Finally, the structural analysis (Fig. 7B, right panel) shows that the EH1 domain of Eps15 contains a hydrophobic crevice located in analogous position to the one analyzed by point mutations in the POB1_EH domain. Leu77 and Val80 constitutes the hydrophobic core of the pocket while Tyr19 and Tyr22 are partially solvent exposed and form the edges Finally two positively charged residues, Lys21 and Arg102, surround this groove while Arg78, contiguous to Tyr19, locates the charged guanidinium group toward the centre of the pocket extending the bottom surface. Interestingly, Whitehead and collaborators  assert that the mutation of the three tyrosine residues Tyr19, Tyr22, and Tyr23 of mEH1 in Eps15 abolishes its mono-ubiquitination upon stimulation of the cells with EGF, indicating a clear functional role of this region in the regulation of Eps15.
Even if not supported by a mutational analysis, these observations permit to suggest that also for this EH domain residues, distal to the primary interaction site, could be responsible for the EH/DPF interaction and for the "unconventional" recognition specificity.
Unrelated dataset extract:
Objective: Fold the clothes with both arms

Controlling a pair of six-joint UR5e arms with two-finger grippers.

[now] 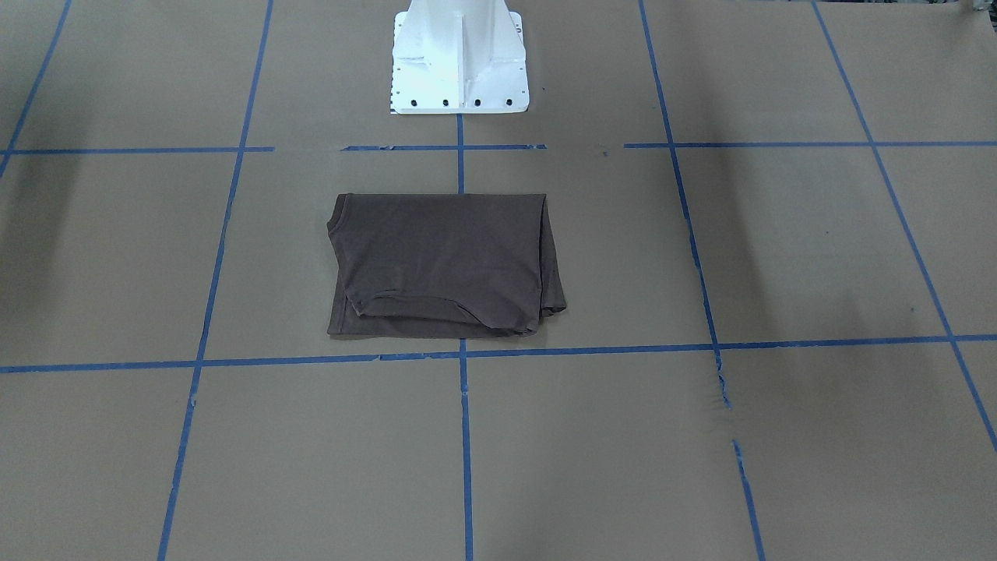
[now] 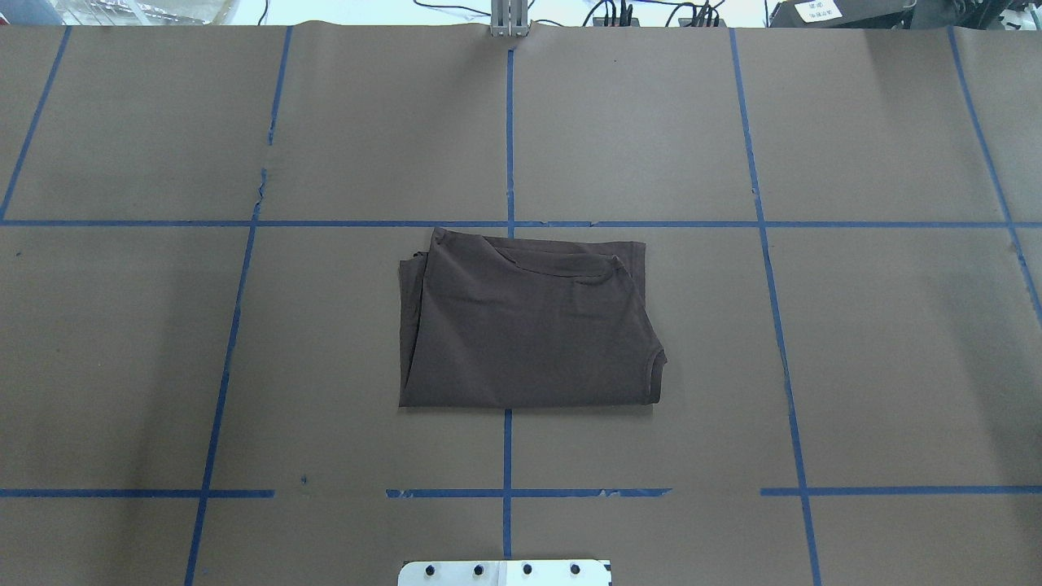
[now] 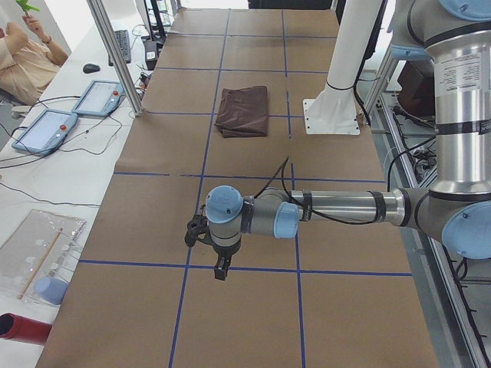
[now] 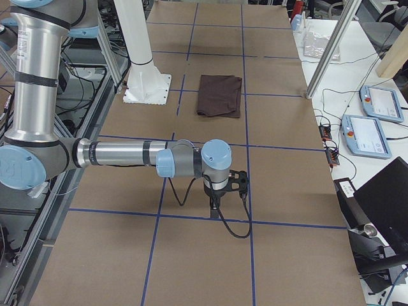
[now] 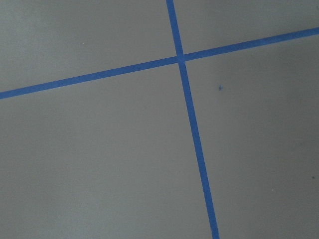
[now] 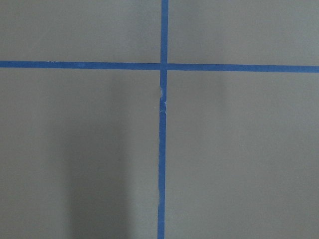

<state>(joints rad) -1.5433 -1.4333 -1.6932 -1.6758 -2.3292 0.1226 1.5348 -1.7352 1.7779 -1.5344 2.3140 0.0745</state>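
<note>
The dark brown T-shirt (image 2: 529, 321) lies folded into a neat rectangle on the counter (image 2: 814, 366), near the front of the white pedestal (image 1: 458, 62) and across a blue tape line (image 2: 506, 122). The left arm (image 3: 337, 207) and the right arm (image 4: 121, 154) reach low over the counter, well apart from the pedestal. The left hand (image 3: 220, 270) and the right hand (image 4: 215, 208) point down, but whether they are released or clenched cannot be told.
</note>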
EH-domain-containing proteins and their interaction partners form a network involved in endocytic transport . They play regulatory roles in endocytic membrane transport events and in actin dynamics. POB1 has been involved in cell migration and receptor endocytosis for its binding the paxillin-associated protein PAG2  and for its interaction with RalBP1, a GTPase-activating proteins (GAPs) for the GTP binding proteins Rac1, CDC42 and Ral [5, 6]. Moreover, POB1 was reported to bind directly Epsin and Eps15 with its EH domain . This, in turn, can lead to actin assembly and to the formation of membrane ruffles and actin-rich filopodia .
Several studies have pointed out that peptides containing NPF (asparagine-proline-phenylalanine) motifs are consistently found in EH-domain ligands . Structural analyses of the domain ligand complex have demonstrated that the asparagine in the NPF motif is in close contact with a highly conserved tryptophan residue in a hydrophobic pocket in the EH domain surface [9, 11]. Mutation of this conserved tryptophan residue dramatically impairs binding. A recent report has implicated a positively charged residue on the opposite side of the NPF binding pocket of some EH domains in phosphatidylinositols binding, thus adding a new function to EH domains .
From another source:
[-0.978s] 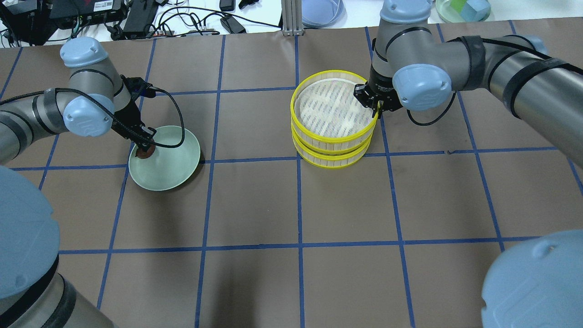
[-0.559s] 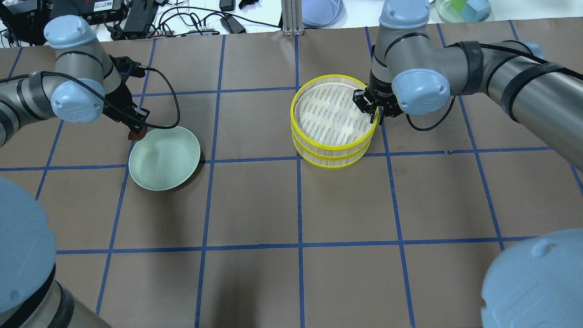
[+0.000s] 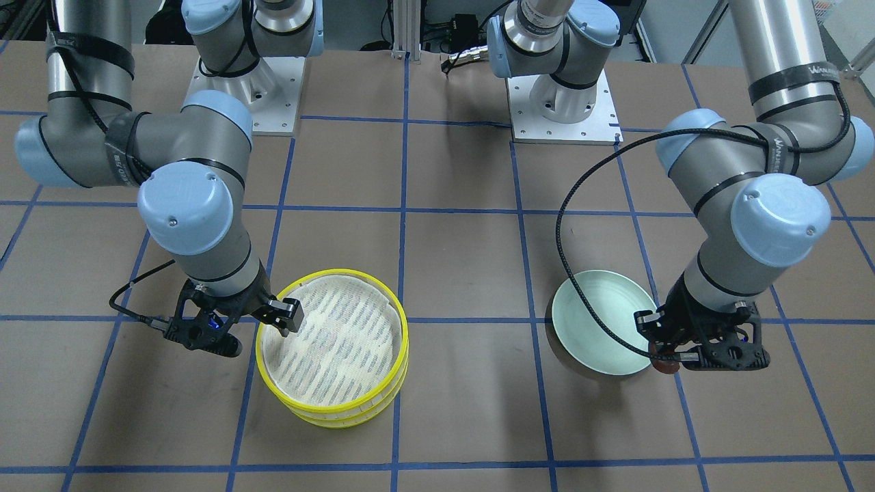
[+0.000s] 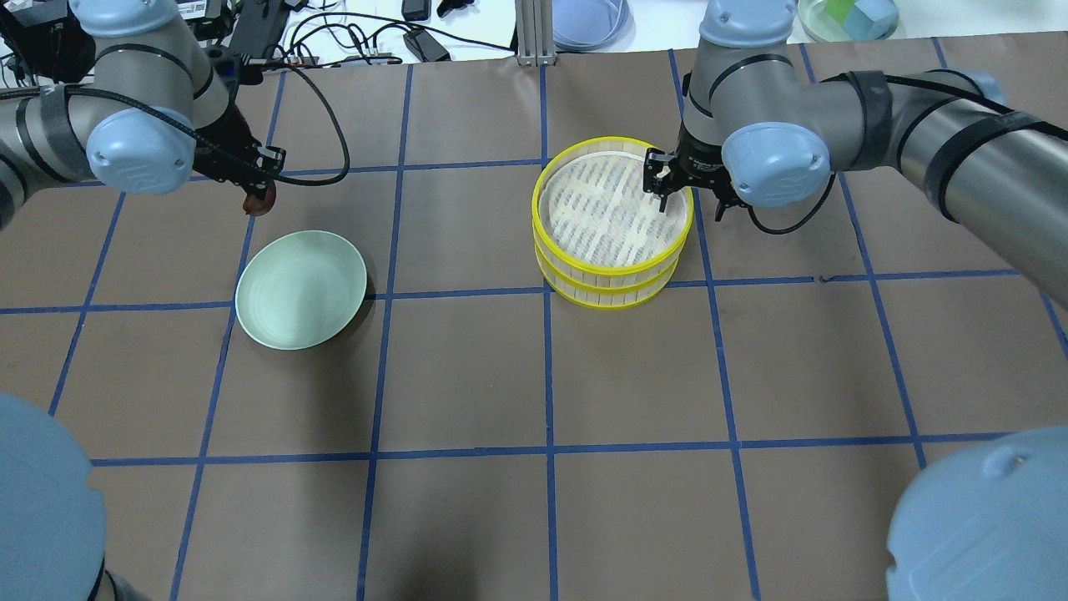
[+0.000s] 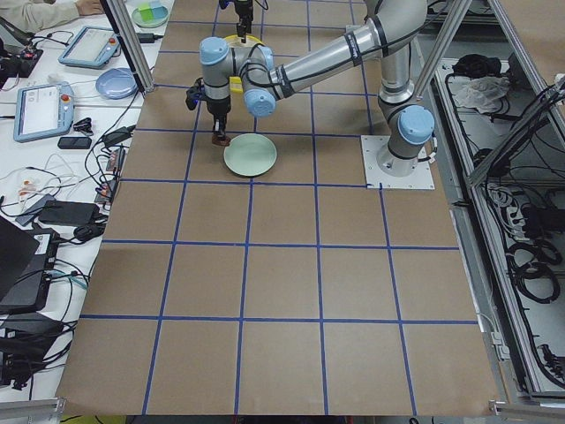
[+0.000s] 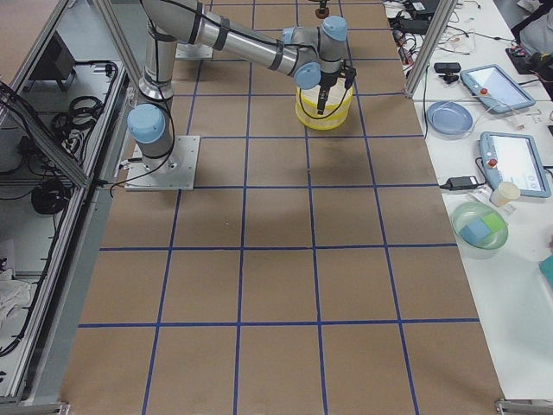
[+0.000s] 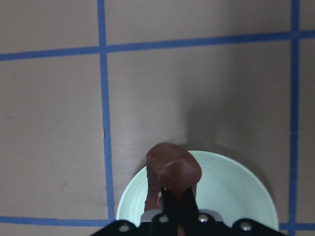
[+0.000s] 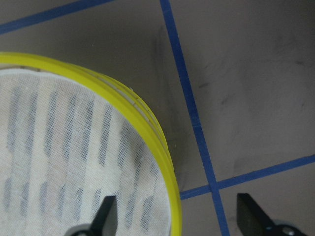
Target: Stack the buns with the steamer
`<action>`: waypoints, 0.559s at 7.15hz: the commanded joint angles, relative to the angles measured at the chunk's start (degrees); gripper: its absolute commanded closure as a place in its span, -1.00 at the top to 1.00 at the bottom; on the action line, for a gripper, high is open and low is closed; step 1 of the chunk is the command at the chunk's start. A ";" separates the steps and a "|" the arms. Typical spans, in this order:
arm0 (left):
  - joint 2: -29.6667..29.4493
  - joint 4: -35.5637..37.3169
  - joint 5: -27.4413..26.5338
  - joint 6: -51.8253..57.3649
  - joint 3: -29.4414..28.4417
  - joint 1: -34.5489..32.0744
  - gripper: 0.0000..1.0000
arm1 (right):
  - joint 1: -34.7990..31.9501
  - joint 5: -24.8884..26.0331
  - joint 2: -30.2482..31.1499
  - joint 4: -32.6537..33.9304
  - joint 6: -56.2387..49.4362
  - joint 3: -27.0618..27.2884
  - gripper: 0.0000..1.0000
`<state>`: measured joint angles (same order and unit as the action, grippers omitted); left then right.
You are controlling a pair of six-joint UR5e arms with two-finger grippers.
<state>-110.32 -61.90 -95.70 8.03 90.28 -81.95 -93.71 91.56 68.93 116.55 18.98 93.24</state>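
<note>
My left gripper [image 4: 260, 190] is shut on the dark reddish-brown bun [image 4: 259, 201] and holds it in the air just beyond the far left rim of the pale green plate [image 4: 301, 289]. The left wrist view shows the bun [image 7: 172, 169] pinched between the fingers above the plate [image 7: 231, 196]. The steamer [image 4: 613, 269] is two yellow-rimmed trays stacked one on the other. My right gripper [image 4: 689, 194] is open and straddles the top tray's far right rim [image 8: 147, 123]. The top mesh is bare. The cream-white bun is not in view.
The plate [image 3: 601, 331] holds nothing. Beyond the mat's far edge are cables, an aluminium post [image 4: 534, 33], a blue plate [image 4: 588, 21] and a green bowl with blocks [image 4: 847, 17]. Brown mat with blue grid lines covers the table.
My left gripper has lifted the brown bun off the plate and carried it away from the robot. My right gripper's fingers have spread apart at the steamer rim.
</note>
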 commanded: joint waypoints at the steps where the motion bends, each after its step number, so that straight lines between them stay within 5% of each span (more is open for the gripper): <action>1: 1.86 -0.06 0.86 -16.92 -3.52 -8.80 -1.00 | 1.50 0.63 5.92 -1.23 -4.63 -0.42 1.00; 4: 0.98 7.39 12.44 -41.36 -3.53 -18.58 -1.00 | 1.51 -0.15 19.99 -15.55 -5.45 -0.42 1.00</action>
<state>-108.95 -57.50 -87.62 -24.35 86.77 -97.11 -92.20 91.82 84.08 105.74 13.72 92.84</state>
Although EH domains have never been proven to bind to DPF target peptides, the observation that the association between the EH domain of POB1 and Eps15 is mediated by a C-terminal region containing several DPF has lead to the proposal that some EH may be able to bind DPF. In addition it has been suggested that the association between the EH domains of Eps15 and its own DPF rich C-terminus may favour Eps15 multimerization .
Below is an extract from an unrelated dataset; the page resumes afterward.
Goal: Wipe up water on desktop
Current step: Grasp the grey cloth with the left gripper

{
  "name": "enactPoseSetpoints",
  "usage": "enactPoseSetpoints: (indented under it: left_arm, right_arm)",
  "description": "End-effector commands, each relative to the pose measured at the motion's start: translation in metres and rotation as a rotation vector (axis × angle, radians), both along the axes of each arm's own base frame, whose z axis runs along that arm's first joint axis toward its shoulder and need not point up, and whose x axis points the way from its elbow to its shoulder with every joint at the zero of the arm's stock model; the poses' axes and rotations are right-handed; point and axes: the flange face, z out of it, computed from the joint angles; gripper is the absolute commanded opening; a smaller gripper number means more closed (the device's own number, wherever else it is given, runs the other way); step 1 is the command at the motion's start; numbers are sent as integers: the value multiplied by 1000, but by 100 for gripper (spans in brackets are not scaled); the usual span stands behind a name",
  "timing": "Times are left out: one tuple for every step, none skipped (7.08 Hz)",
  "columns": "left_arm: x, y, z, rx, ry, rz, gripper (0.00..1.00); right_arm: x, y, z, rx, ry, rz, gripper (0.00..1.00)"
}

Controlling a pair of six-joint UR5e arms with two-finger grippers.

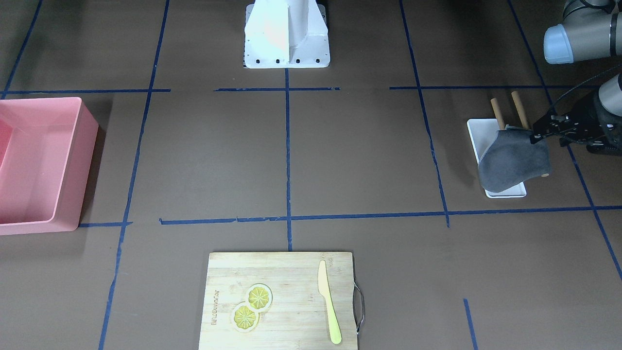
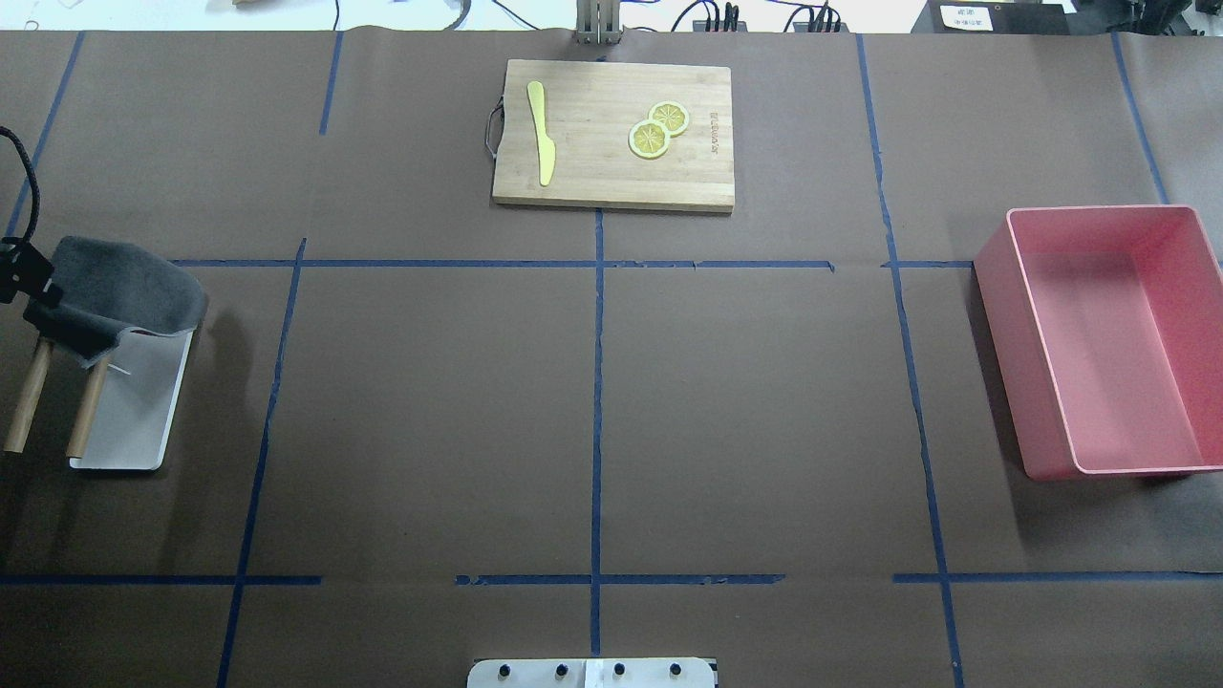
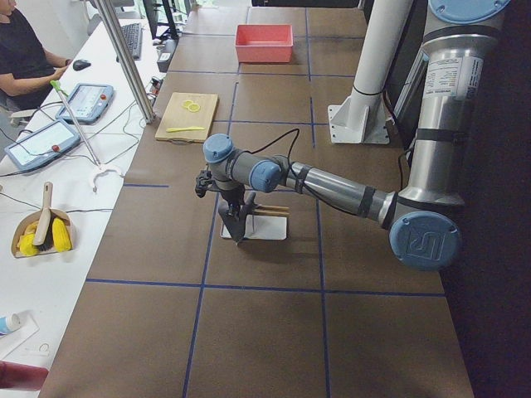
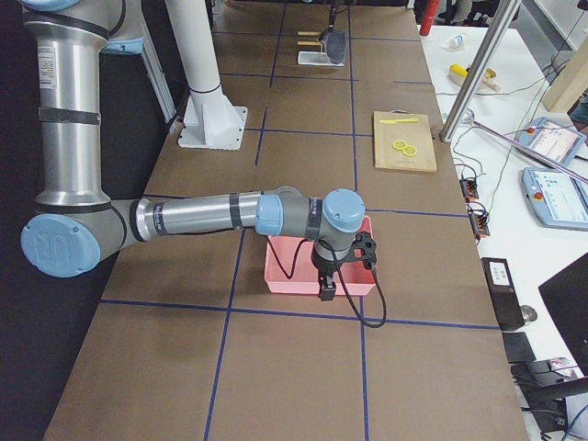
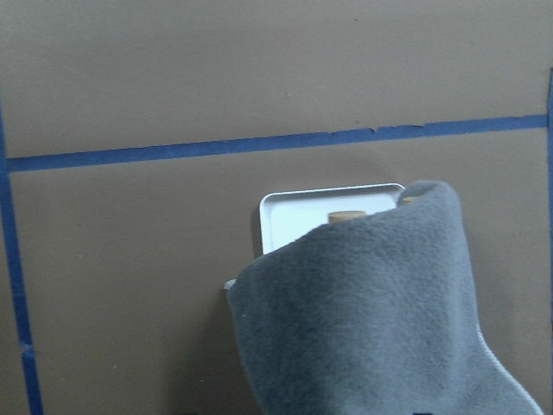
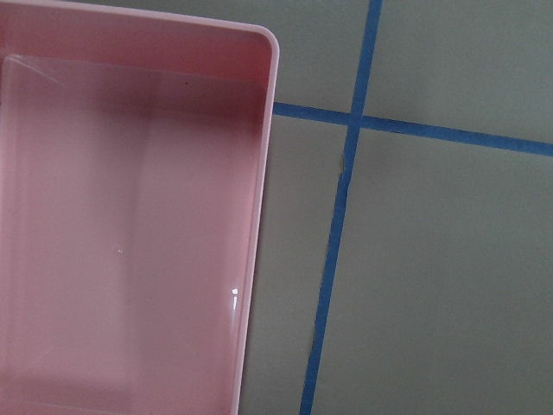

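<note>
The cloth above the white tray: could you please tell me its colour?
The cloth is plain dark grey, with no pattern; the left wrist-mounted view shows it best.

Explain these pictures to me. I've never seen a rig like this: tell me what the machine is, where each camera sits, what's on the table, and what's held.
It is two robot arms, each ending in a two-finger gripper. Four cameras are fixed: one faces the robot, one looks over its shoulders, one sits at each table end. Two more ride on the wrists. On the brown desktop, marked with blue tape, lie a pink bin, a cutting board carrying a yellow knife and lemon slices, and a white tray with two wooden rods. The left gripper pinches a grey cloth over that tray. The right gripper hangs above the bin; whether it is open cannot be told. No water shows.
</note>
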Motion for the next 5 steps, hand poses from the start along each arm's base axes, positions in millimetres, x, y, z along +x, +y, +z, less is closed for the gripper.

In the present study we confirm that the POB1 EH domain can bind specific DPF motifs in the C-terminal region of Eps15. This interaction was firstly demonstrated by panning a phage displayed peptide library. With the SPOT synthesis method we have been able to identify many DPF peptides in the C-terminal region of Eps15 with the potential of binding the EH domain of POB, most of them included in the fragment encompassing amino acids 623–670 and containing five DPF motifs. Clearly, a potentially EH binding peptide identified in Eps15 with the SPOT experiment could be buried inside the folded protein and therefore it could be inaccessible to the interaction partner. On the other hand, the previous findings are consistent with the pull-down results as the same sequences also associate to POB1_EH domain. Therefore, the overlap between the results obtained by different approaches confirms that the POB1_EH domain can bind DPF peptides and, more in general, point out the effectiveness of combining the classical pull-down method with the SPOT technology to study protein interactions.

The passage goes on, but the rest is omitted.